The win put destiny in the Crimson's hands. The rest of the league had finished their seasons that Sunday, putting Princeton atop the Ivy League at 6-1. However, there was still room atop the pedestal for one more as Harvard would host a rematch against Dartmouth for the Ivy championship.

It was that same week that the Crimson also broke into the national team rankings for the first time since 2007, coming in at No. 64. Ko and Sibilski and Jania and Peterzan won the doubles point in dominant fashion, with Ko and Sibilski contributing in singles as well. Sibilski more so, as she clinched the final point for Harvard over Dartmouth in dramatic three set fashion. Peterzan, Davis and Rosekrans also clinched points Harvard, giving the Crimson a 6-1 victory over the Big Green and securing Harvard's fifth Ivy title in the last seven years.

The impressive run was capped at the end of the season as Ko was named Ivy League Player of the Year and was a first team All-Ivy selection in singles and doubles alongside Sibilski. Ko was also selected as the ITA's East Region Senior Player of the Year.

Also earning All-Ivy honors was Peterzan, who received second-team accolades. Rosekrans and Cao earned honorable mention honors in doubles, and Rosekrans was also awarded honorable mention in singles. These were the second All-Ivy accolades for Ko, Peterzan and Rosekrans and the first for both Cao and Sibilski.

Ko was also selected as the Ivy League's lone representative in the 2009 NCAA Singles Championship, selected to play Nadia Abdala of Arizona State in the first round of 64. Her match against Abdala was the second longest match of the round - three hours. Abdala took the first set, 6-2, with Ko bouncing back with a 7-6 (5) victory in the second.

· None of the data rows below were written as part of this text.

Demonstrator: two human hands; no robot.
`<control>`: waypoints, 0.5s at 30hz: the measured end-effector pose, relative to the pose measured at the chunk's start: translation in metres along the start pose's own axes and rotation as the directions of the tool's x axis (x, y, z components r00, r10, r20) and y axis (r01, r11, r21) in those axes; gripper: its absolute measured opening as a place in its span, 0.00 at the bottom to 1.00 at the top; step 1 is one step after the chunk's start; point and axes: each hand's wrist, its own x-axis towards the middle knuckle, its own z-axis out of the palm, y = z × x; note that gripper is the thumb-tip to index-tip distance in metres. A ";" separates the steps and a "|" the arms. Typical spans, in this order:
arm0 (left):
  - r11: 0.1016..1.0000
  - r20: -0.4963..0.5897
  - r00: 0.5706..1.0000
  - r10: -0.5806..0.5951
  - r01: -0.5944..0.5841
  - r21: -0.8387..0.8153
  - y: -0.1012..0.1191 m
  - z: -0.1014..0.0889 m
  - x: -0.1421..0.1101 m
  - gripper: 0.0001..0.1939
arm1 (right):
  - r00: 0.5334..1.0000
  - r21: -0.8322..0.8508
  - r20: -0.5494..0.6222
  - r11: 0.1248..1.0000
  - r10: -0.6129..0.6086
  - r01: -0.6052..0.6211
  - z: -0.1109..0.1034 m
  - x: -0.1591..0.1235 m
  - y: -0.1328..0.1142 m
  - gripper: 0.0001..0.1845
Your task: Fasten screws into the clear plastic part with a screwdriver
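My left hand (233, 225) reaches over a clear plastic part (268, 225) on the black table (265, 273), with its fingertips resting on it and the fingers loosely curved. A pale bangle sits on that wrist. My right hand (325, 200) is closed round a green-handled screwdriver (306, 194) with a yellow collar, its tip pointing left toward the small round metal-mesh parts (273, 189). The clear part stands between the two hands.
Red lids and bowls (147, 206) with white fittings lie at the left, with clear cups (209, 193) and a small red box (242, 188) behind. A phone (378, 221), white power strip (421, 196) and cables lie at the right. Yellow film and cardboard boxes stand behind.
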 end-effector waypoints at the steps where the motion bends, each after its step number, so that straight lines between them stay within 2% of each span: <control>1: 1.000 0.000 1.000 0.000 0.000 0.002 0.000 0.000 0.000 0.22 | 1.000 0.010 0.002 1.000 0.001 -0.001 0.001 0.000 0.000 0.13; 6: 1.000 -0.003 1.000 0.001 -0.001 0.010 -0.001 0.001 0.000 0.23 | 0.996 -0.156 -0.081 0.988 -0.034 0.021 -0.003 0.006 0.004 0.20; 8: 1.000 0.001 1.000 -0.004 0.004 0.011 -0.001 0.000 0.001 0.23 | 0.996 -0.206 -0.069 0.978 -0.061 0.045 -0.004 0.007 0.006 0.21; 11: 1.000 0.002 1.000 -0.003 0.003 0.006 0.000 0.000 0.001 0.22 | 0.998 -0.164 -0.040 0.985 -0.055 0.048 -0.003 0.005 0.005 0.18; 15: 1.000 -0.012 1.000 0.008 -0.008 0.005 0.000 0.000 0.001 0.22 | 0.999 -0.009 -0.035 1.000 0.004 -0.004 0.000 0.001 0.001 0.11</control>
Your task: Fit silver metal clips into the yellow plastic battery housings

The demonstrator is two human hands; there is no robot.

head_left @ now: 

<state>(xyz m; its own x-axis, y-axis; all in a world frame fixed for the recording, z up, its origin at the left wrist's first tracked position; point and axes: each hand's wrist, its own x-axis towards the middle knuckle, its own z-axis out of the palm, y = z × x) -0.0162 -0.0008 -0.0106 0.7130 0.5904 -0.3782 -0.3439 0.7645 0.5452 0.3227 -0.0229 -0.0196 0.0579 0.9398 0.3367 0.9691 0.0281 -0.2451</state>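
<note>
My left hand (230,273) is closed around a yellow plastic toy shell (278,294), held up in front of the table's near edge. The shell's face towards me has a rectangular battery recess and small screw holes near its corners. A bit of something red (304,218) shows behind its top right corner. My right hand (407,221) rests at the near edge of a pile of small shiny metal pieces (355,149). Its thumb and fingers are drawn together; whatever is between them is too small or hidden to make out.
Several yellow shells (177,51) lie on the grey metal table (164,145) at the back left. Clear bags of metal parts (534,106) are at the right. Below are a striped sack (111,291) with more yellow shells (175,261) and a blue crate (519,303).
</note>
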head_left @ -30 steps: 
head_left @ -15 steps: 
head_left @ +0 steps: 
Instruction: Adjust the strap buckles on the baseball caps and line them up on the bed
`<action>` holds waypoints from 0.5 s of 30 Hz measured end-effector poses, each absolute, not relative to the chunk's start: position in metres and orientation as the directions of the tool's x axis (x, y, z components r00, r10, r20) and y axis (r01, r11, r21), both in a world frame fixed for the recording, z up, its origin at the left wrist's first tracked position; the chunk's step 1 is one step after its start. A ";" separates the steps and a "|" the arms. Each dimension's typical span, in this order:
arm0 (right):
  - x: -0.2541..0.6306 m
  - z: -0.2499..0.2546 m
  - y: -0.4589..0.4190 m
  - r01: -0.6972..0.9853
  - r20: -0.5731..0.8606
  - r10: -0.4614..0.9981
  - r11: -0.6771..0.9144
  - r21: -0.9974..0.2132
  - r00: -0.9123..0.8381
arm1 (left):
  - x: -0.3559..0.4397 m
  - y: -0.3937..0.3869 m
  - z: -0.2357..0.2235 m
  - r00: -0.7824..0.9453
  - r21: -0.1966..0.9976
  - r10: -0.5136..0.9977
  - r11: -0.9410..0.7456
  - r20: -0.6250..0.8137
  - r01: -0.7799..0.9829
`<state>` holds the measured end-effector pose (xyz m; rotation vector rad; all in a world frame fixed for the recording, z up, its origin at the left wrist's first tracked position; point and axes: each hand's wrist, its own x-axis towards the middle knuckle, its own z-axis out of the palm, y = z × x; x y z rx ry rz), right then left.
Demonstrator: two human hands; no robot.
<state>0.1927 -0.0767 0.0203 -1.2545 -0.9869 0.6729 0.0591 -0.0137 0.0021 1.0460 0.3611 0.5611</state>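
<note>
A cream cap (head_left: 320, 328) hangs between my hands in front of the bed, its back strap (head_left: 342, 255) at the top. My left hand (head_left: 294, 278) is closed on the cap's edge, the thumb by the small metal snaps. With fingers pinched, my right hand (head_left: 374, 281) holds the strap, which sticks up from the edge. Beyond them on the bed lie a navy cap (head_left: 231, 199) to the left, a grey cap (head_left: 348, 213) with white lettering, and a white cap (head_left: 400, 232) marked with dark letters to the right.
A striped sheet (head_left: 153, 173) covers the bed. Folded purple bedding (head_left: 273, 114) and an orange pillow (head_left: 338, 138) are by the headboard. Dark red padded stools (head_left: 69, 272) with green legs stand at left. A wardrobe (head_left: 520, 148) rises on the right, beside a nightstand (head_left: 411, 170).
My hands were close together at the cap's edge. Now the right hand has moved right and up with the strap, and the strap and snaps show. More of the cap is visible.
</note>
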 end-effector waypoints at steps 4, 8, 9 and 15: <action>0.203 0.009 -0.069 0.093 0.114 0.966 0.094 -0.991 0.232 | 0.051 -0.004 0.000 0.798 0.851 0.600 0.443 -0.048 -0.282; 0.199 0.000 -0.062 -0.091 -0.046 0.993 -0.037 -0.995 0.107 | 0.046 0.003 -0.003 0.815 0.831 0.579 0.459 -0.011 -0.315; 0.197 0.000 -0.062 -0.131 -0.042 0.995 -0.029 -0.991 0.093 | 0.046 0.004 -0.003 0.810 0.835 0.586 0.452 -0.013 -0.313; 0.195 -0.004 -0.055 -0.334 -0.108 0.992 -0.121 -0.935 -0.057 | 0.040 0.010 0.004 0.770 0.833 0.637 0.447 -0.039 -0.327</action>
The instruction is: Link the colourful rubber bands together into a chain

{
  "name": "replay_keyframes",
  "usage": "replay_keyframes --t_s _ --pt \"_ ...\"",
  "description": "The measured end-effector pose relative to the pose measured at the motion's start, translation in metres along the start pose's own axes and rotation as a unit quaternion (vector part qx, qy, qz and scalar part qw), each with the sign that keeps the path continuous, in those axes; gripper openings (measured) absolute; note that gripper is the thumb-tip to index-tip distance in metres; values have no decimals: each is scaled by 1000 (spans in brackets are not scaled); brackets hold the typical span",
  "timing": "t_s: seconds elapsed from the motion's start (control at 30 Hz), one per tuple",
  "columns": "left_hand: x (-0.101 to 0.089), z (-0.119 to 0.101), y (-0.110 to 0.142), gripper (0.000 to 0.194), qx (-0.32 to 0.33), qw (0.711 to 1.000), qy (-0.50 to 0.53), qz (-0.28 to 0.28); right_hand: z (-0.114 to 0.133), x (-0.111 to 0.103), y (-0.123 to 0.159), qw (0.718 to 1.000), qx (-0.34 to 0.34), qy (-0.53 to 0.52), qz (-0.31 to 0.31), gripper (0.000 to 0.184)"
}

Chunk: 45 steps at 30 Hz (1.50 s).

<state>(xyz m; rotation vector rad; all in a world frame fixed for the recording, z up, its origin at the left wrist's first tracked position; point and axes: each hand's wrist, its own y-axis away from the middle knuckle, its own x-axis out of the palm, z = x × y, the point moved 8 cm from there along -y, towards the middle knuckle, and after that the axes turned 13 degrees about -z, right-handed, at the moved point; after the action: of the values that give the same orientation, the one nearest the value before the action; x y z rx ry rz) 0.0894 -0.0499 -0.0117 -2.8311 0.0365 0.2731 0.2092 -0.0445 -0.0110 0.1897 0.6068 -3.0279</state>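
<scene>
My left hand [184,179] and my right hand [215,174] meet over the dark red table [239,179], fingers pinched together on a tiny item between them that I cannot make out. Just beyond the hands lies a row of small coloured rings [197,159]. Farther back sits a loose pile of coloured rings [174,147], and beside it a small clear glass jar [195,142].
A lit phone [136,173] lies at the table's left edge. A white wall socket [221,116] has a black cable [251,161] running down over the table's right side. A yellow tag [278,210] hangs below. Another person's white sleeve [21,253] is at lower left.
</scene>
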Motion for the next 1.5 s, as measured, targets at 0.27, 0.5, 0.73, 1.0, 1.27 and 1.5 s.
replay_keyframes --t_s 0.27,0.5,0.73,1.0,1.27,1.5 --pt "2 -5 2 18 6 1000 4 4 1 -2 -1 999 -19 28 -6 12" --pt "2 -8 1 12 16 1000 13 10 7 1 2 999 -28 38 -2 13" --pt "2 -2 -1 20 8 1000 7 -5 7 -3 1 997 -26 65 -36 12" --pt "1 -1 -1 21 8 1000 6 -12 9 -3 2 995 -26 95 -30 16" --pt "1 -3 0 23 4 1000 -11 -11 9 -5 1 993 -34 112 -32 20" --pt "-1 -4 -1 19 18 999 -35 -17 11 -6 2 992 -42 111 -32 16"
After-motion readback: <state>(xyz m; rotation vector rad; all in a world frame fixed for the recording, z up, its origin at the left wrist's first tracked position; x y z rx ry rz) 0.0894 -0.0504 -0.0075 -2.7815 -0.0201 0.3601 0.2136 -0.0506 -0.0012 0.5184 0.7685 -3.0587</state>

In the third, the two traded points to a 3-3 tie. The set's seventh game was battle as the players reached deuce nine times until Abdala went up 4-3. She increased the lead to 5-3, before Ko made it 5-4. Ko's season came to an end shortly there after, falling 6-4.

Ko finished her career 44-21 at Harvard, making three NCAA tournament appearances in singles, becoming only the third woman in Harvard history to accomplish that feat.

As a team, Harvard finished the season as No. 66 in the Campbell's ITA Women's National Team Rankings in the final poll released on May 22/29.